In Richmond, we’re gearing up for a weekend of moderate heat risk. On days with moderate heat risk, it’s okay for most people to spend some time outside. It might be a good day to avoid staying outside for long periods of time. If you’re more sensitive to heat because of your age or a health condition, you might plan more time inside.

How do we know how to plan? This year, we’ve got CDC’s HeatRisk dashboard, which helps you look at the week ahead and figure out how heat might impact your day-to-day life.

As we move into summer holidays, you can check the HeatRisk dashboard just like you would check the forecast for rain when making plans. On major or extreme heat risk days, you can reschedule outdoor events or spend more of your time in an air-conditioned public space, like a museum or a shopping center. There is also cooling refuge in locations across the region:

  • Richmond Department of Social Services Marshall Plaza: 900 E. Marshall St., Suite 160, 11 a.m. – 6 p.m. Monday through Saturday.
  • Richmond Department of Social Services – Southside Plaza: 4100 Hull Street Road, 11 a.m. – 6 p.m. Monday through Saturday.
  • Richmond Public Libraries (check individual locations for hours)
  • Henrico County Public Libraries (check individual locations for hours)
  • Henrico County Recreation facilities (call individual locations for hours)

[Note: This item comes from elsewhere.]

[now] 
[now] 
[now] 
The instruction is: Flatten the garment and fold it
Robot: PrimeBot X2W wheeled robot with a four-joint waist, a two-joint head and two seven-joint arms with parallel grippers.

GRTC bus service is zero-fare this summer and all GRTC buses are air-conditioned.

Extreme heat is a serious challenge that requires creative solutions of all sizes to keep our communities safe. We can start by staying informed and making the impacts of extreme heat visible thanks to the HeatRisk dashboard!

Tell your energy bill to chill out!   

Extreme heat doesn’t just cause serious heat-related illnesses. It can also be a pain for your monthly budget. The National Energy Association Directors Association estimates that this will be the most expensive summer yet for families trying to keep their homes cool.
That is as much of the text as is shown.